Há inúmeros subgêneros temáticos transversais no cinema, como filme de guerra, filme de amor, filme de estrada, filme de adolescente, filme de luta, filme de faroeste, filme de Natal etc. Entre esse tipo de linha ficcional, o filme de praia também ergueu sua iconografia, parte de uma respectiva ficção mais ampla com o tema, e esta, por sua vez, reflete uma subcultura própria que o litoral evoca com, mais ou menos, intensidade. Old, contudo, não é um filme de praia habitual. No mais das vezes, vemos uma ficção histórica se concentrando na região praieira. Além de ser uma ficção científica, Old é mais uma peça da galeria de M. Night Shyamalan.

Como era de se esperar, Shyamalan filma essa praia de maneira encantadora, por mais que a situação estranhíssima faça do local um palco angustiante marcado pelas ondas que vem e vão.

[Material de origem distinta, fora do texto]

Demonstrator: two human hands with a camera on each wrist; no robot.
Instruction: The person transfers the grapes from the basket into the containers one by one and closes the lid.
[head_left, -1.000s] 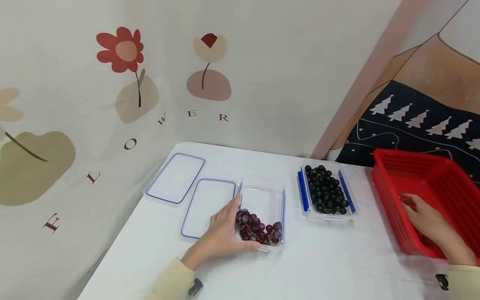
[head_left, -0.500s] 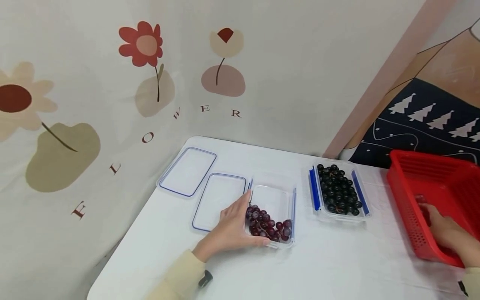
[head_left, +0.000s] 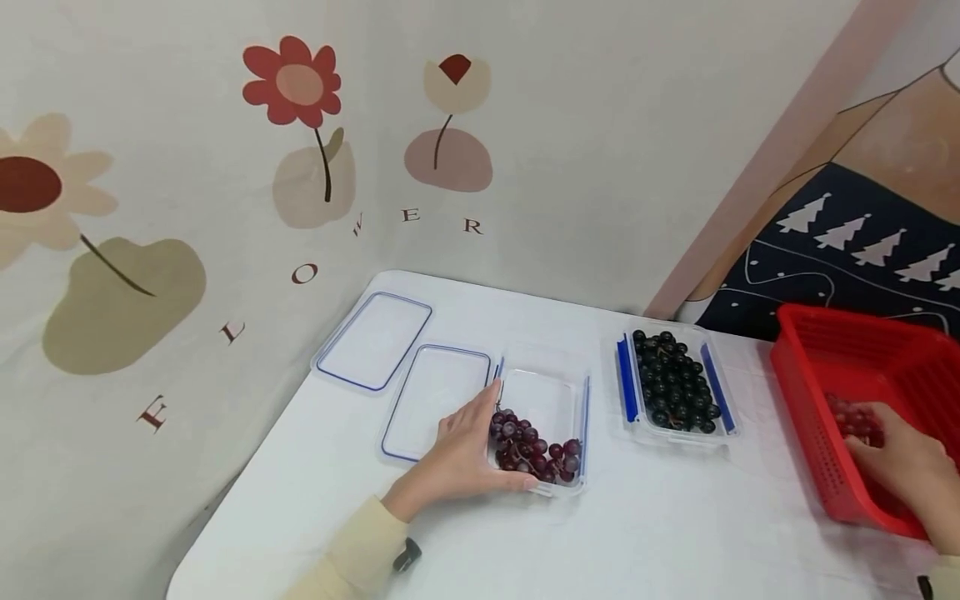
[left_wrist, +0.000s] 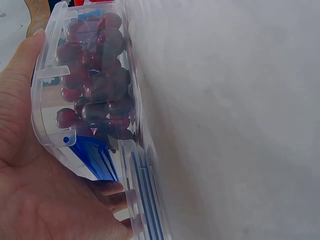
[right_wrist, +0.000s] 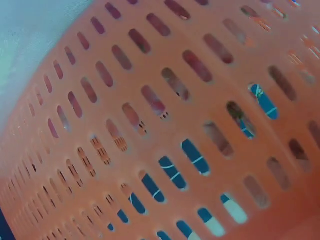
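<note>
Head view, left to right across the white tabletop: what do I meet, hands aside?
Farther clear blue-edged plastic lid, nearer clear blue-edged plastic lid, clear rectangular plastic box holding red-purple grapes, second clear plastic box holding black grapes, red perforated plastic basket.

Spread wide at left hand [head_left: 465,458], with thumb [head_left: 513,481] angled away from near-straight fingers [head_left: 480,408]. Backed directly behind this hold by left wrist [head_left: 401,498] and sleeved left forearm [head_left: 348,554]. Curled inward at right hand [head_left: 903,458], in a pinch between thumb and fingers. Backed behind that grip by bare right wrist [head_left: 943,521].
</note>
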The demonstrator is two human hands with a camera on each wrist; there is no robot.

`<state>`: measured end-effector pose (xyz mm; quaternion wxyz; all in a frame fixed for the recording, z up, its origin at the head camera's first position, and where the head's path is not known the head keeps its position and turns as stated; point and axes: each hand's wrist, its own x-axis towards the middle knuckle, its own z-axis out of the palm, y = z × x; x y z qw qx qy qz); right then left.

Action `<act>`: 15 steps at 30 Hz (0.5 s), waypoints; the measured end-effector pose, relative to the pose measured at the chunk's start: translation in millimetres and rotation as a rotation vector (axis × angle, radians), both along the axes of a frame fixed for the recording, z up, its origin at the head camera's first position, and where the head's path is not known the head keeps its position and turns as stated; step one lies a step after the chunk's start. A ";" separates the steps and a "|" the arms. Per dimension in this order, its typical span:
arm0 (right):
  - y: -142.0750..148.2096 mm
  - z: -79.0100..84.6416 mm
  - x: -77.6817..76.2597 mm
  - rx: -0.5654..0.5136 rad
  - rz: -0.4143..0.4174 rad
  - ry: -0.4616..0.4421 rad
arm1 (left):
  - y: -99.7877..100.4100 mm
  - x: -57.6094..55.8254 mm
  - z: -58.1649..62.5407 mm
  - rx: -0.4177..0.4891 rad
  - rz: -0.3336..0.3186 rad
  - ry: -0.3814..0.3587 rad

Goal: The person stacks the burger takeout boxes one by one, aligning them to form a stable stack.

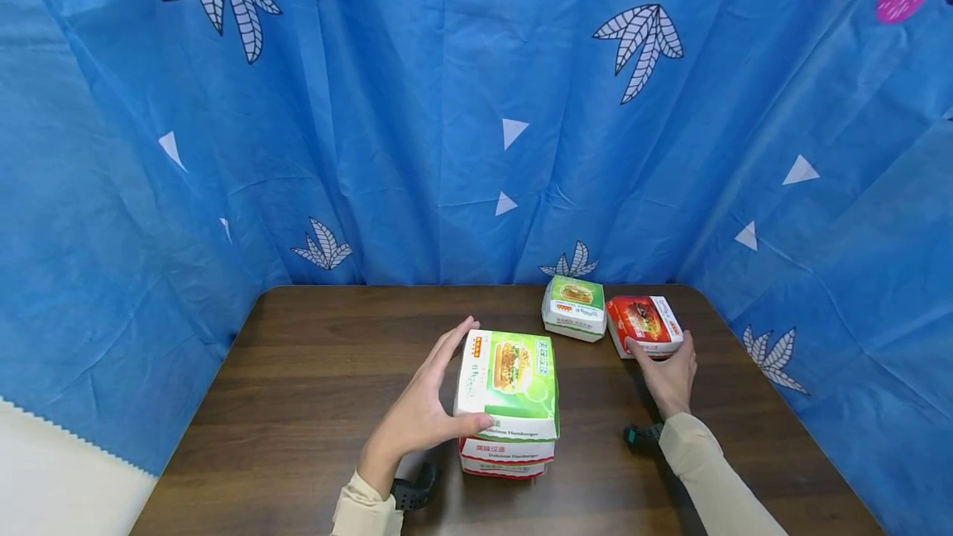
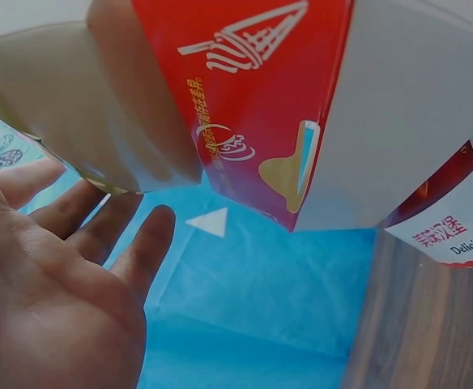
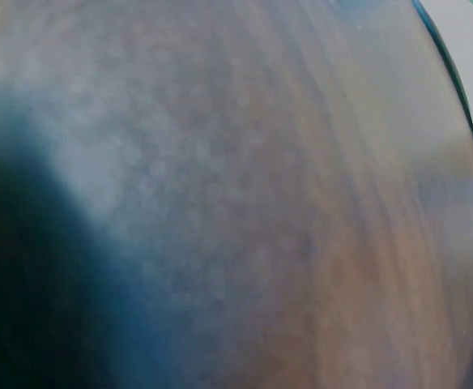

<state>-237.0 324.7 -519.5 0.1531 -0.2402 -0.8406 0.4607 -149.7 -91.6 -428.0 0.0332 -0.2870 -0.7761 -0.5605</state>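
Left hand (image 1: 419,410) spread at the stack (image 1: 514,402), right hand (image 1: 672,376) pinching the red box (image 1: 642,323) off its right, so yeah, I'd squeeze gently.

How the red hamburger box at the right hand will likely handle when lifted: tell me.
The red hamburger box looks like folded card, so probably light and fairly stiff. Its low, flat-sided shape suggests sliding rather than rolling. Its smooth printed surface might be slightly slippery.
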 end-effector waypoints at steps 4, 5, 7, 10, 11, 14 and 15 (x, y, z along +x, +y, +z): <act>-0.7 2.1 1.8 -0.002 -0.003 -0.004 | 0.2 0.5 0.9 -0.001 0.000 -0.009; -0.8 2.7 2.2 -0.002 -0.005 -0.003 | 0.2 0.5 1.0 -0.001 0.001 -0.008; -1.1 4.1 3.3 -0.003 -0.006 0.003 | 0.2 0.3 1.5 0.001 -0.002 0.004; -2.1 6.2 5.3 -0.004 -0.005 0.016 | 0.3 -0.6 1.5 0.002 -0.005 0.019; -2.4 6.9 6.0 -0.005 -0.004 0.019 | 0.3 -0.7 1.6 0.002 -0.006 0.023; -3.2 9.3 8.5 -0.008 -0.003 0.028 | 0.6 -1.4 1.4 0.003 -0.006 0.031; -3.4 10.2 9.3 -0.009 -0.003 0.031 | 0.7 -1.5 1.6 0.004 -0.005 0.034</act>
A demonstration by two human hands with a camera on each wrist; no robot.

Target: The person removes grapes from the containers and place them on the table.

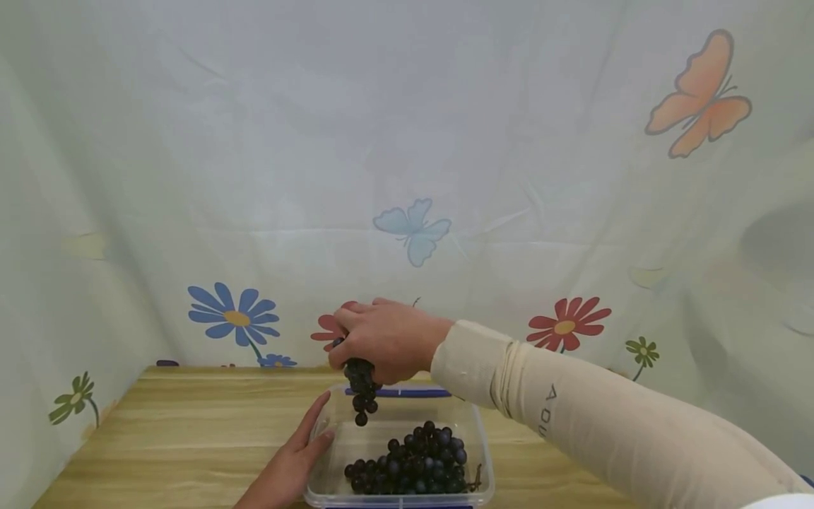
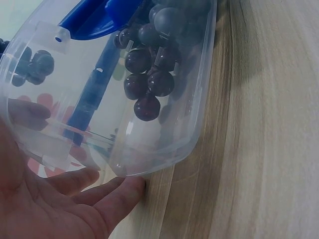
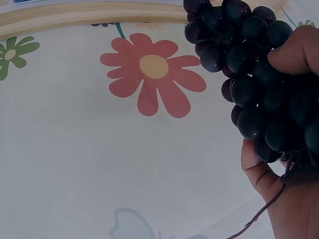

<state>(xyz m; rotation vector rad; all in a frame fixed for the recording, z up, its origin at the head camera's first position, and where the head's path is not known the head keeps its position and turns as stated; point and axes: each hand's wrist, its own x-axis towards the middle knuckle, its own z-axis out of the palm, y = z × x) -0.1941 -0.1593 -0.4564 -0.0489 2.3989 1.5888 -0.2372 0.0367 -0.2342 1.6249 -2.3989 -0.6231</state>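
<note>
A bunch of dark grapes (image 1: 360, 385) hangs from my right hand (image 1: 388, 339), which grips it above a clear plastic box (image 1: 486, 452). In the right wrist view the fingers curl round the bunch (image 3: 259, 84), and its thin stem trails below. Inside the box, toward its right side, lies another bunch of dark grapes (image 1: 416, 463). My left hand (image 1: 286, 463) is at the box's left side, with fingers fairly straight. Seen from the left wrist, that hand (image 2: 65, 204) touches the clear wall with its fingertips.
The box stands on a wood-grain table (image 1: 210, 431) and has blue clips (image 1: 407, 392). Behind the table hangs a pale curtain (image 1: 318, 141) printed with flowers and butterflies. A small dark object (image 1: 167, 363) shows at the table's back left edge.
</note>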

Cada enquadramento bem pensado contribui no desenvolvimento da imersão no enredo. Geograficamente limitado, preso entre os rochedos e o mar, Old é uma amostra do controle narrativo do diretor indiano-americano. Até porque, há muitos cineastas formados em escolas publicitárias exibindo criatividade visual. Shyamalan une seu gosto pelos quadros bem trabalhados com a paciência dramática necessária para tornar próximos os variados temas especulativos. Um ângulo inusitado de dentro de um esqueleto humano revela a perplexidade de um grupo de pessoas presenciando o definhamento total. Em outra ocasião, é como se acompanhássemos os passos pela praia, indo de uma ponta à outra. Quando ocorrem, por exemplo, um coito, uma gravidez e um parto “instantâneos”, nem é preciso de uma câmera indiscreta para indicar o espanto diante das transformações corporais e relacionais.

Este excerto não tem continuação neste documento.